I am doing exactly the same thing as u r doing here. This is how i do it.


int ih[256][256]={0};
for(int k=0;k<ZDIM;k++)
{
   int zInd1 = (k==0)?k:k-1;
   int zInd2 = (k==ZDIM-1)?k:k+1;
    
   for(int j=0;j<YDIM;j++)
   {
      int yInd1 = (j==0)?j:j-1;
      int yInd2 = (j==YDIM-1)?j:j+1;
      for(int i=0;i<XDIM;i++)
      {				
         int xInd1 = (i==0)?0:(i-1);
	 int xInd2 = (i==XDIM-1)?i:i+1;

	 float gradient[3];
	 int vox = ((k*YDIM + j)*XDIM + i);
	 int val  = pVolume[vox];
	 gradient[0]=(pVolume[(k*YDIM     + j)    *XDIM +xInd2]-pVolume[(    k*YDIM+j)    *XDIM+xInd1])*0.5f;
	 gradient[1]=(pVolume[(k*YDIM     + yInd2)*XDIM +i    ]-pVolume[(    k*YDIM+yInd1)*XDIM+i    ])*0.5f;
	 gradient[2]=(pVolume[(zInd2*YDIM + j)    *XDIM +i    ]-pVolume[(zInd1*YDIM+j)    *XDIM+i    ])*0.5f;				
	 int gradMag =  (sqrt(gradient[0]*gradient[0]+gradient[1]*gradient[1]+gradient[2]*gradient[2]));
 
	 ih[gradMag][val]++;
      }
   } 
}
//Log scale the histogram
for(int j=0;j<256;j++) {
   for(int i=0; i< 256; ++i){
	ih[j][i] = (float) log(float(ih[j][i]));    }
}

Thanks for your answer Mobeen,

I corrected the error in the division. Very thanks.

Currently I am testing with 8-bist dataset downloaded from volvis.org, especifically the foot and engine dataset. I know that these have arches. The maximum and minimun grad-mag (without root square) for the foot and engine I find, (Min= 0 Max= 154),(Min= 0 Max= 129), respectively. With that I could discard if the compute of gradien is correct.

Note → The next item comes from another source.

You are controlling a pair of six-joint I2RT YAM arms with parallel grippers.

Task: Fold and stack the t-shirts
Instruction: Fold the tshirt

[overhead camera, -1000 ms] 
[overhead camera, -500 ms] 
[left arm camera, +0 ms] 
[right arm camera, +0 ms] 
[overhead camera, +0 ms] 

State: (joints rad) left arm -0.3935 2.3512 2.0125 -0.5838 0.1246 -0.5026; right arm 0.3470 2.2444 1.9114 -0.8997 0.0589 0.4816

About your work, what are you doing?, I begin my work of volume segmentation, but as you see, I have many troubles.

Have a nice day!

Kal

So does it work?

Unfortunately, no.

Hmm then u need to check your code. I have already shared my code which produced the picture on the first page.

Hi Mobeen,

I checked that my code is right computing the gradient histogram, but I don’t get the expected result.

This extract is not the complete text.